His grandson, Rabbi Hillel Litwack published a pamphlet called Zichron Moshe, which is a collection of letters between Rosen and great Torah personalities of his time, Yisrael Meir Kagan, Meir Simcha of Dvinsk, Chazon Ish, Elchanan Wasserman, Boruch Ber Leibowitz, the Rogatchover Gaon, Yitzchok Zev Soloveitchik, Tzvi Pesach Frank, Moshe Mordechai Epstein, and Menachem Mendel Schneerson.

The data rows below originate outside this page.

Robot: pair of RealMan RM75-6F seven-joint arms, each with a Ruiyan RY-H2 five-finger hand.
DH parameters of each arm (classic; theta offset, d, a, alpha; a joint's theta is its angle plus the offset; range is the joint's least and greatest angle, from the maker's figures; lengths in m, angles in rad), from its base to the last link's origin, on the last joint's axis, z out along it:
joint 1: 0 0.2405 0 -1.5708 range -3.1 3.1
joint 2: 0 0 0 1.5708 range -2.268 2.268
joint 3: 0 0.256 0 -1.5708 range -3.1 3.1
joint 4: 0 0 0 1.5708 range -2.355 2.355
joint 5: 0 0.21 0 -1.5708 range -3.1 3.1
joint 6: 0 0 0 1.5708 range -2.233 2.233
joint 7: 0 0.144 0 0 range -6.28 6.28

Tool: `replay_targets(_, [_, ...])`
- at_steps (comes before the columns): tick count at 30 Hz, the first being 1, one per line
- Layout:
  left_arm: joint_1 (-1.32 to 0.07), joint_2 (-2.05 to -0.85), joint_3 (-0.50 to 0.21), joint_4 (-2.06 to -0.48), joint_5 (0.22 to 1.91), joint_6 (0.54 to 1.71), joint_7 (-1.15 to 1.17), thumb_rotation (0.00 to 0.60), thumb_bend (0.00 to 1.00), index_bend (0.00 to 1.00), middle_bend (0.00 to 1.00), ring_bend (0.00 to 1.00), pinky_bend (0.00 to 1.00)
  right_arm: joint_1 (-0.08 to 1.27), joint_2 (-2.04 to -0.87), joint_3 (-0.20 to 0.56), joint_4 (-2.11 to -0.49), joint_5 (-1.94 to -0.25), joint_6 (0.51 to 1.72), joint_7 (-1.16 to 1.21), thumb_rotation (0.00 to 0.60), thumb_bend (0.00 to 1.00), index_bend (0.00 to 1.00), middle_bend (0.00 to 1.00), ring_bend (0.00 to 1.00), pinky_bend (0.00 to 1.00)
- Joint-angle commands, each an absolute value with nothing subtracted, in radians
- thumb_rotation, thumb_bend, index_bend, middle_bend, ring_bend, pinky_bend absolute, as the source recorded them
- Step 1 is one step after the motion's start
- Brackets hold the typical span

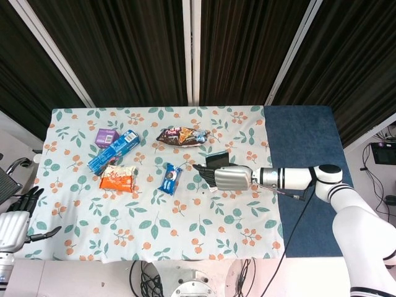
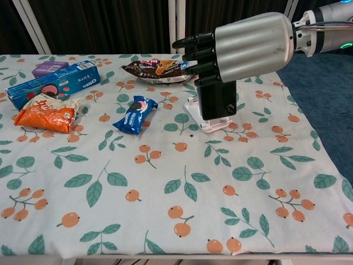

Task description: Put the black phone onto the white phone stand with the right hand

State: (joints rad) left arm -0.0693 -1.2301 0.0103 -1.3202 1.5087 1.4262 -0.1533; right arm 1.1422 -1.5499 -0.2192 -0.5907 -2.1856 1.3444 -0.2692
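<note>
From the head view, you see a table with a leafy cloth (image 1: 185,216) and dark curtains (image 1: 124,49) behind. Your left hand (image 1: 15,219) waits open at the corner.

From the chest view, your right hand (image 2: 242,47) is above the black phone (image 2: 216,99); I cannot tell if it holds it. The phone sits on the white phone stand (image 2: 212,122). Five snacks lie nearby: one purple box (image 2: 48,68), one blue cookie box (image 2: 52,84), one orange bag (image 2: 47,115), one small blue pack (image 2: 135,114), one brown bag (image 2: 157,70).

- From my chest view, the right hand (image 2: 242,47) covers the top of the black phone (image 2: 217,99), so I can't tell whether its fingers grip it.
- The phone hides most of the white phone stand (image 2: 212,122).
- The left hand (image 1: 15,218) is cut by the head view's left edge.
</note>
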Motion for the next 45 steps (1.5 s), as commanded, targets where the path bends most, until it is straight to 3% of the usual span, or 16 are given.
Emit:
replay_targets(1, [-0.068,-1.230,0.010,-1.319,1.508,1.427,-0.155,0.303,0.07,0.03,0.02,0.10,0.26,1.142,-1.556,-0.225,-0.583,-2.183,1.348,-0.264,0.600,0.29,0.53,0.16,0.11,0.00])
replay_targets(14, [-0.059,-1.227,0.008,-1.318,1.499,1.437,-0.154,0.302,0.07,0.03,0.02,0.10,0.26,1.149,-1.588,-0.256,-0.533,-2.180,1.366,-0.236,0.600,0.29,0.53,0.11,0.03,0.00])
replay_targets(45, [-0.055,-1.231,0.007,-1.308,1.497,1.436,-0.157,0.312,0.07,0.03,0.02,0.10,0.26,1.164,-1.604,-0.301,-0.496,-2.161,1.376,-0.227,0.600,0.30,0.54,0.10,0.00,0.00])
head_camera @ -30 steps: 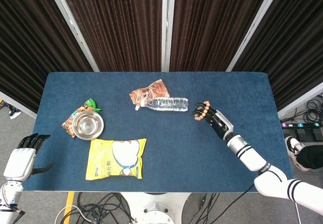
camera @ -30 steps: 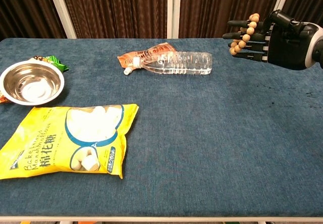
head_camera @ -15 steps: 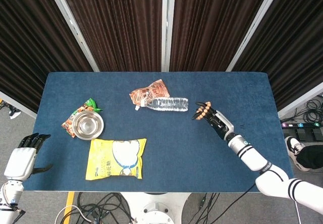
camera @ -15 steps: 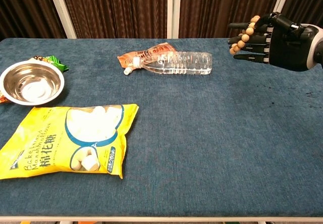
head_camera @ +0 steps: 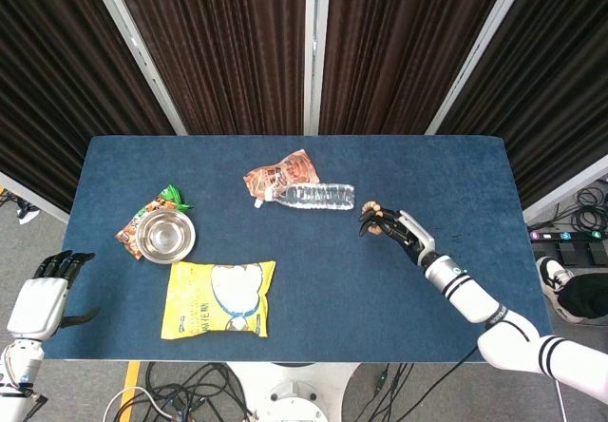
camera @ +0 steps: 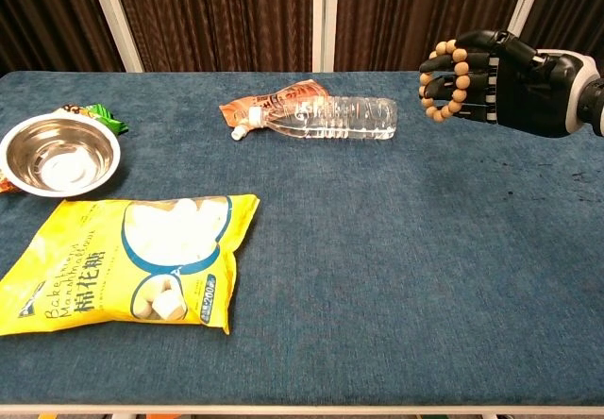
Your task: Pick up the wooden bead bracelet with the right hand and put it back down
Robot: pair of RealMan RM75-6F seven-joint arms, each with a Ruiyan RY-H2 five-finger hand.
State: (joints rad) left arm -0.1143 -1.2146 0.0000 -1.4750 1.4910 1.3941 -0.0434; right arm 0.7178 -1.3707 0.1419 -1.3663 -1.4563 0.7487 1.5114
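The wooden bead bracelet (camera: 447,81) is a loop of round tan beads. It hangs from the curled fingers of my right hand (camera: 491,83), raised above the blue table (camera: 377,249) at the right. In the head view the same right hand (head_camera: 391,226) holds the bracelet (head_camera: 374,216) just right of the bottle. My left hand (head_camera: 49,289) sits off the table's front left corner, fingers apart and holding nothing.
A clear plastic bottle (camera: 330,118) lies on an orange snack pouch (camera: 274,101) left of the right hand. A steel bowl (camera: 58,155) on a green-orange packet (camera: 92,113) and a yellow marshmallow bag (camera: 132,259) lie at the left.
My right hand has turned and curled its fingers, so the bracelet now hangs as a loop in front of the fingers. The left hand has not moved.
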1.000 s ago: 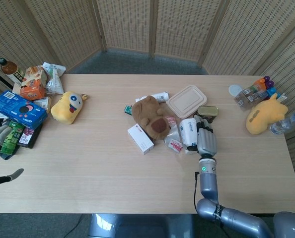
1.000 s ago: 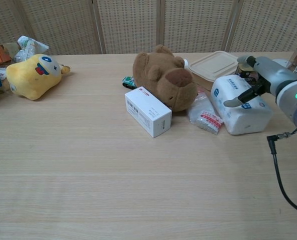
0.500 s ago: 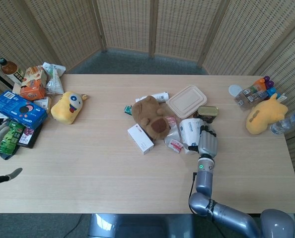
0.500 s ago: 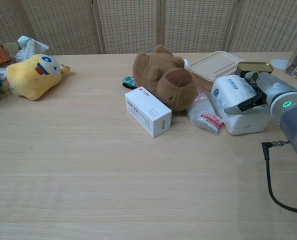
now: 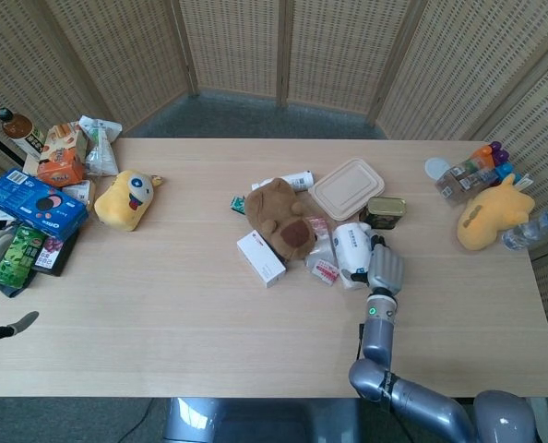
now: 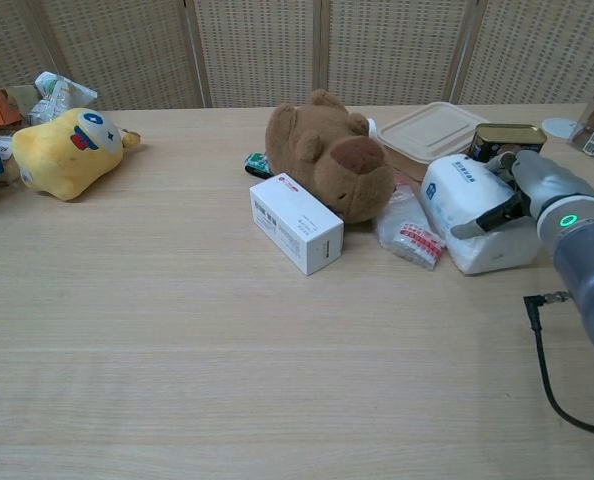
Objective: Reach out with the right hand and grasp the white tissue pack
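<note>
white tissue pack [image 6: 469, 212] with blue print, brown plush bear [image 6: 329, 155], yellow plush toy [image 6: 65, 150]

On your desk [image 5: 163, 277], centre: a brown plush bear [image 5: 279, 217] lies with a white carton [image 5: 261, 258] just in front of it and a small green item [image 6: 257, 163] at its far left side. A clear sachet with red print [image 6: 409, 232] sits against the bear's right side. Behind it you have a beige lidded food container [image 5: 347, 188] and a gold-topped tin [image 5: 384, 211]. Left side: a yellow plush [image 5: 126, 199], a blue box [image 5: 34, 205], an orange carton [image 5: 62, 157] and a bottle [image 5: 20, 131]. Far right: a second yellow plush [image 5: 491, 220] near a row of coloured-cap bottles [image 5: 477, 171].
</note>
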### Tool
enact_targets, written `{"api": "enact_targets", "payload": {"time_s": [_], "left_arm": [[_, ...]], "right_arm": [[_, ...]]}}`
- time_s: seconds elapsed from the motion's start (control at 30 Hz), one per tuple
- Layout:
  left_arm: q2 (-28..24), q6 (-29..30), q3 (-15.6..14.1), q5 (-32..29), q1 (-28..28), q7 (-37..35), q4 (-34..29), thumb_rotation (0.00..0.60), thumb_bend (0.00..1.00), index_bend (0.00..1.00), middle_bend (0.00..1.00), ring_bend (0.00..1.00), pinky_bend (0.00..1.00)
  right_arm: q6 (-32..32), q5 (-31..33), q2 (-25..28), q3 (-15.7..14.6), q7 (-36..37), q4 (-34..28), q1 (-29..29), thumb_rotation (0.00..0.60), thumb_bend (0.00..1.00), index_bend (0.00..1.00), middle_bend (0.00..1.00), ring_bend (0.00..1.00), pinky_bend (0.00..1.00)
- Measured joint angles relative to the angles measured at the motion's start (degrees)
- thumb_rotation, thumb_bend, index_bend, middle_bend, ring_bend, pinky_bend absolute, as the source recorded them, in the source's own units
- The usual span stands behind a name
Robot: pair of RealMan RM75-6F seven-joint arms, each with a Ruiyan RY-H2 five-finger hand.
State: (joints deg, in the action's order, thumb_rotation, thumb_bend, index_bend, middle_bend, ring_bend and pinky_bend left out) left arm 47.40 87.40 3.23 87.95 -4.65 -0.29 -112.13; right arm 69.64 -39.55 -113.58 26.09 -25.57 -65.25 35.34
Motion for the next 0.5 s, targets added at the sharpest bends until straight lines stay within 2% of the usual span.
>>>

Unpublished letters include communications between him and Moshe Soloveitchik and Chaim Hezekiah Medini.
In April 2019, his descendants republished Nezer HaKodesh in five newly typeset volumes.

==Descendants==
Rosen and his wife had seven children, including Chaim Rosen, author of seven seforim: Bechori Chaim (5 volumes), Ein Chaim (2 volumes), and Be'er Chaim.